The body centered cubic (bcc) crystal
How we stack the atoms when we make an iron crystal. The resulting body-centered cubic (bcc) crystal lattice. The red lines show the preferred bonding directions.
We now covered attractions in all directions, giving close-packed element crystals and attractions in all directions but with some preferences in special directions, giving (among others) the bcc structure from above. If, just for the hell of it, we look at the other extreme of attraction only in some special directions, we get, for example, the diamond structure, the favored structure of most semiconductors. Once more, there is no choice but to form a crystal when those atoms get together.
Now we have three basic crystal lattice types, and if you find that confusing, consider that there are actually fourteen fundamentally different lattice types or Bravais lattices.
You better believe me on this; I in turn believe Auguste Bravais who proved that in 1849. Figuring it out by yourself is quite tedious and involves the hated "new math".
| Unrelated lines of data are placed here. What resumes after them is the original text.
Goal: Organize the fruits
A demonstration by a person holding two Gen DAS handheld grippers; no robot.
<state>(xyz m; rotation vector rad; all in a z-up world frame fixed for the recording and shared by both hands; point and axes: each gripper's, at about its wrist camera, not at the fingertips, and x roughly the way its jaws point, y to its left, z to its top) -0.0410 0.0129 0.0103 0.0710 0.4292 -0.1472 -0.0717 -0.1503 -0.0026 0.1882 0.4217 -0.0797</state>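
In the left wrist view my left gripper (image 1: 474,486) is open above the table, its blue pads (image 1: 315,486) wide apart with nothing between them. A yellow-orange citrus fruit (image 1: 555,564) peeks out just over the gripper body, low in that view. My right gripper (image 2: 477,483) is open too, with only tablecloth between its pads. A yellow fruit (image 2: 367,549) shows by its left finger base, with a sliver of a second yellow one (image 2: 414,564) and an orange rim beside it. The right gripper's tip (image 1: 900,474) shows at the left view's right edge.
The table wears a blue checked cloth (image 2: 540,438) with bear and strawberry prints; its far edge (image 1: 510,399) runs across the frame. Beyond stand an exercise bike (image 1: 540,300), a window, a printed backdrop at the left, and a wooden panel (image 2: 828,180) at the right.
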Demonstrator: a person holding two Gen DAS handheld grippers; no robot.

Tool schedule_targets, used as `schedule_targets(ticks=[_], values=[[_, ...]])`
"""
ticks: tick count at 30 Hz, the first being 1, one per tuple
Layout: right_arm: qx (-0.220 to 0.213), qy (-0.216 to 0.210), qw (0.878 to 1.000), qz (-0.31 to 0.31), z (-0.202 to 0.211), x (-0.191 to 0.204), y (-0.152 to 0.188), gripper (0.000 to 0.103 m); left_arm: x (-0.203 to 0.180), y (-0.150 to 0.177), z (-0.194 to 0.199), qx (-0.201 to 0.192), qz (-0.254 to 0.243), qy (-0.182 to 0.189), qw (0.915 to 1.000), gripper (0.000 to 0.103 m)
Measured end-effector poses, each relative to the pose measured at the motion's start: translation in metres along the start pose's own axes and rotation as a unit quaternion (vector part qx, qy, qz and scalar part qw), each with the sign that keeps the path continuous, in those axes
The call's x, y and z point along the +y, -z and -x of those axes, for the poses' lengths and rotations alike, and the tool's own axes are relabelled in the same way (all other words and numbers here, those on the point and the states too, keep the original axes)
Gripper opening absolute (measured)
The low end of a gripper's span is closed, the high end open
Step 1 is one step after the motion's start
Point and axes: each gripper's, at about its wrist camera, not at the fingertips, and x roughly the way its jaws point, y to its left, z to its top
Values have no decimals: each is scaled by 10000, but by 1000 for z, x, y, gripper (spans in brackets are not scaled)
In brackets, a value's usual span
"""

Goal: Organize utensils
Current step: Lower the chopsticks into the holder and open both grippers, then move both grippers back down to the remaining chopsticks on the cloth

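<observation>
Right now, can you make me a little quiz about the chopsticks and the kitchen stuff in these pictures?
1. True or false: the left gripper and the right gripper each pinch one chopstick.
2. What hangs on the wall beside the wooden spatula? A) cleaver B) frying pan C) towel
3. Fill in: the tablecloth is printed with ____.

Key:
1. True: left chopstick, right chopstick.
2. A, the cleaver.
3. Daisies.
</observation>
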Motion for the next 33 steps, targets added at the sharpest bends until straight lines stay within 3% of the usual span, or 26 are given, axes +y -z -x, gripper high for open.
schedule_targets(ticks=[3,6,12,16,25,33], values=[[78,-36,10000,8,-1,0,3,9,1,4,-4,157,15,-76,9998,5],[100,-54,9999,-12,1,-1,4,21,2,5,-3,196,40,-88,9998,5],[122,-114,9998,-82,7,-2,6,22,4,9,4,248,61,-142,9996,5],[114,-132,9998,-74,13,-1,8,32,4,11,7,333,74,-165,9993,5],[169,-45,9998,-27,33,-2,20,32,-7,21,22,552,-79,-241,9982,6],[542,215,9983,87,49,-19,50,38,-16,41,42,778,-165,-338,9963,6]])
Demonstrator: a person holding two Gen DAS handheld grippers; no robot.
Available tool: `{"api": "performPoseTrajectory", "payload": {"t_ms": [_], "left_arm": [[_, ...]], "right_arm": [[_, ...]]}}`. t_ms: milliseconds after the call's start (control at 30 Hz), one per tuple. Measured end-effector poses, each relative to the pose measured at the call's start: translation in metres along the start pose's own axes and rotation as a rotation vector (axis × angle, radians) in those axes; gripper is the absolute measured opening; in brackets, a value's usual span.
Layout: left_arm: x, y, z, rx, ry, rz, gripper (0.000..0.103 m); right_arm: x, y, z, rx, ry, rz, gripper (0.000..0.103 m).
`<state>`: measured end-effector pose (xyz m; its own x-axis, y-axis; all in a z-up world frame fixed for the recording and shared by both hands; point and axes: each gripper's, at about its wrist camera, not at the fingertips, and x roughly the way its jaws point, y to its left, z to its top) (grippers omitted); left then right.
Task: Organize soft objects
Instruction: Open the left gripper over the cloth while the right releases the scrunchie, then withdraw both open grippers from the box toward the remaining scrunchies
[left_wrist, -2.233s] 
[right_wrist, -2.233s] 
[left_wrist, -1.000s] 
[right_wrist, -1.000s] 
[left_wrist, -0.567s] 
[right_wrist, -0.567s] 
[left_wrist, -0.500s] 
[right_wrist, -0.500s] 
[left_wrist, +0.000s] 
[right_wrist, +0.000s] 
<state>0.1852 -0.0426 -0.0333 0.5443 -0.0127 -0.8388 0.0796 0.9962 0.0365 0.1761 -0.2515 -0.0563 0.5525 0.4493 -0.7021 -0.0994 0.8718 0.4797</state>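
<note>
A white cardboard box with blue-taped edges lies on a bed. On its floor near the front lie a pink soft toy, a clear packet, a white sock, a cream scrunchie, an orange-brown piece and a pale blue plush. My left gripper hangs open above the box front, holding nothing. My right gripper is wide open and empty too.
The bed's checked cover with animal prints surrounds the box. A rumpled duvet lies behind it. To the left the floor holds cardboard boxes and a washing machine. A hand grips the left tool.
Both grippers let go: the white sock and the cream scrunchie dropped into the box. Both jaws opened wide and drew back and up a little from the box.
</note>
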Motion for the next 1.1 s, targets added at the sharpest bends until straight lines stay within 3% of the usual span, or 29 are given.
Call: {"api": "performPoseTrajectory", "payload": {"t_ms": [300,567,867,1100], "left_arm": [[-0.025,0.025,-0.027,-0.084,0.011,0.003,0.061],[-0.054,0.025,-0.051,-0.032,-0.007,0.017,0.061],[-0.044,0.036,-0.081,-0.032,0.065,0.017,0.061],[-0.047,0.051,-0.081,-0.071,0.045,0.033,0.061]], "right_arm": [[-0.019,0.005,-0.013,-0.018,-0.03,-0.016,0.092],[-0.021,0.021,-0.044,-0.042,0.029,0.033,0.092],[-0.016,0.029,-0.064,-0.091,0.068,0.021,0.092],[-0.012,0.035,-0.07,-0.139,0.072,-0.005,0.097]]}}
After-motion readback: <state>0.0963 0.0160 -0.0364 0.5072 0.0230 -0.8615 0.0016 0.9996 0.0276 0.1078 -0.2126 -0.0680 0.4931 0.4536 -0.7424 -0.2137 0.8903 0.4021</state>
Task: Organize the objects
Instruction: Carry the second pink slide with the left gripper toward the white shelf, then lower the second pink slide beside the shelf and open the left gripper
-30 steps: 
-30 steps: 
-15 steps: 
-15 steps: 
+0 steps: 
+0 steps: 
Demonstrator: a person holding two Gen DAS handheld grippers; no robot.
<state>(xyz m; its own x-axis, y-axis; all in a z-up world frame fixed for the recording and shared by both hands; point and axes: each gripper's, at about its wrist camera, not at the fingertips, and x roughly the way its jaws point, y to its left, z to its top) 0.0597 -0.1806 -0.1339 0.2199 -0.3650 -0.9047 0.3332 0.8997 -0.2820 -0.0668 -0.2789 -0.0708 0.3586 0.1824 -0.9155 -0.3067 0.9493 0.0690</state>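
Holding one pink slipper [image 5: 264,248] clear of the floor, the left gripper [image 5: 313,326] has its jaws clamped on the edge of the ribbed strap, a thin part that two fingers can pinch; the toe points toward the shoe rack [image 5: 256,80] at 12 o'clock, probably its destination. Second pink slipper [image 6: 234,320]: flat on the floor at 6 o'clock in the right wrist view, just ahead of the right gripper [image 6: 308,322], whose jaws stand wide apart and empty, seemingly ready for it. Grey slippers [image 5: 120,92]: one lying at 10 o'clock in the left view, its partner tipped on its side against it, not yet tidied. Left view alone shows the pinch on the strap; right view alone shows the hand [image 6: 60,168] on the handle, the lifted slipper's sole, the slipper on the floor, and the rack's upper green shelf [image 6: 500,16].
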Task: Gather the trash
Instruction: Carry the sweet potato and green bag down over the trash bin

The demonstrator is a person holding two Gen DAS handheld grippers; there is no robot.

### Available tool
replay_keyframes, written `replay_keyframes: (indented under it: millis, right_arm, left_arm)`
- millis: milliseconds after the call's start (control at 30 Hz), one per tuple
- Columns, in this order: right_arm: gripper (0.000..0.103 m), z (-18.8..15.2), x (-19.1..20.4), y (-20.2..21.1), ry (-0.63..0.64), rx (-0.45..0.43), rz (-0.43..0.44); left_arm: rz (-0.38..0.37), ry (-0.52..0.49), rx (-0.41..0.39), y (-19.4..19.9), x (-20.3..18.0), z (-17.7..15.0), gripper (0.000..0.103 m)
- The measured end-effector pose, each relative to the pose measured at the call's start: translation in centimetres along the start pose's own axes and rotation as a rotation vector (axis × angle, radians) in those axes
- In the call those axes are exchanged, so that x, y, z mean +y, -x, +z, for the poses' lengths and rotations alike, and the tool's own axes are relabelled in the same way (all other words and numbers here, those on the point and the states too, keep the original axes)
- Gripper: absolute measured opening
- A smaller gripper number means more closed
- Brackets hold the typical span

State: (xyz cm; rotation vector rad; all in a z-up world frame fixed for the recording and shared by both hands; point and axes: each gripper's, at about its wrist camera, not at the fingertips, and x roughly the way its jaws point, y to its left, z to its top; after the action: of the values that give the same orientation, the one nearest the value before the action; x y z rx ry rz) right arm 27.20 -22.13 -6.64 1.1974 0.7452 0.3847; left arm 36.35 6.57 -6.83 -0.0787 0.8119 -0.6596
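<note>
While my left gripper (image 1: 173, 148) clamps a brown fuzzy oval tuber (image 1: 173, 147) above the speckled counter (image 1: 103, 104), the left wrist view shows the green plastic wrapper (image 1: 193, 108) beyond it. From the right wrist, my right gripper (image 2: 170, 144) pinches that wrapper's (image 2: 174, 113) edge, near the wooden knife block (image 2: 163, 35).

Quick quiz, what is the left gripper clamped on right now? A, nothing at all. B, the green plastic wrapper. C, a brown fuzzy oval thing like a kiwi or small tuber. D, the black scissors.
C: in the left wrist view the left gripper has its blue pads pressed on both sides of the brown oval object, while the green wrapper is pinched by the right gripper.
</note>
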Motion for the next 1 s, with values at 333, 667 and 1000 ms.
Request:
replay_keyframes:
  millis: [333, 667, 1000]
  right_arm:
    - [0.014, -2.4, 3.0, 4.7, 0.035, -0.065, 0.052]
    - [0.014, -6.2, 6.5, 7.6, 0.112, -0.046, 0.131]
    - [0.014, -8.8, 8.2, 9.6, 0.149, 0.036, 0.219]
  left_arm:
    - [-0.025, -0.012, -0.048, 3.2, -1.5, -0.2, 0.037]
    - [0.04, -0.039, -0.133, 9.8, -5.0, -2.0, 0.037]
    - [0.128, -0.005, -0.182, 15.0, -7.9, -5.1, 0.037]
So far I have avoided to explain the subtle but essential difference between the terms "lattice" and "crystal" but now we need to give this topic a quick look. The science link gives in-depth information, this link will just illustrate and enlarge on what is following here.
A lattice is a mathematical concept, a repetitive sequence of points in space. A crystal results when you put atoms on those lattice points. You always can put a single atom at the lattice points of one of those 14 lattice types, than you get an element crystal. But nobody keeps you from putting more complex objects like molecules there, however. Take water (H2O) molecules and you make an ice crystal, for example.
 
Science
Link


Lattices,
Crystals
Considering that you could put your water molecule on some lattice point with the oxygen up or with the hydrogen up, and that there might be other ways as well, you now realize that there are altogether exactly 230 possibilities to make different basic arrangements of entities like molecules on the lattice points of the 14 basic lattices.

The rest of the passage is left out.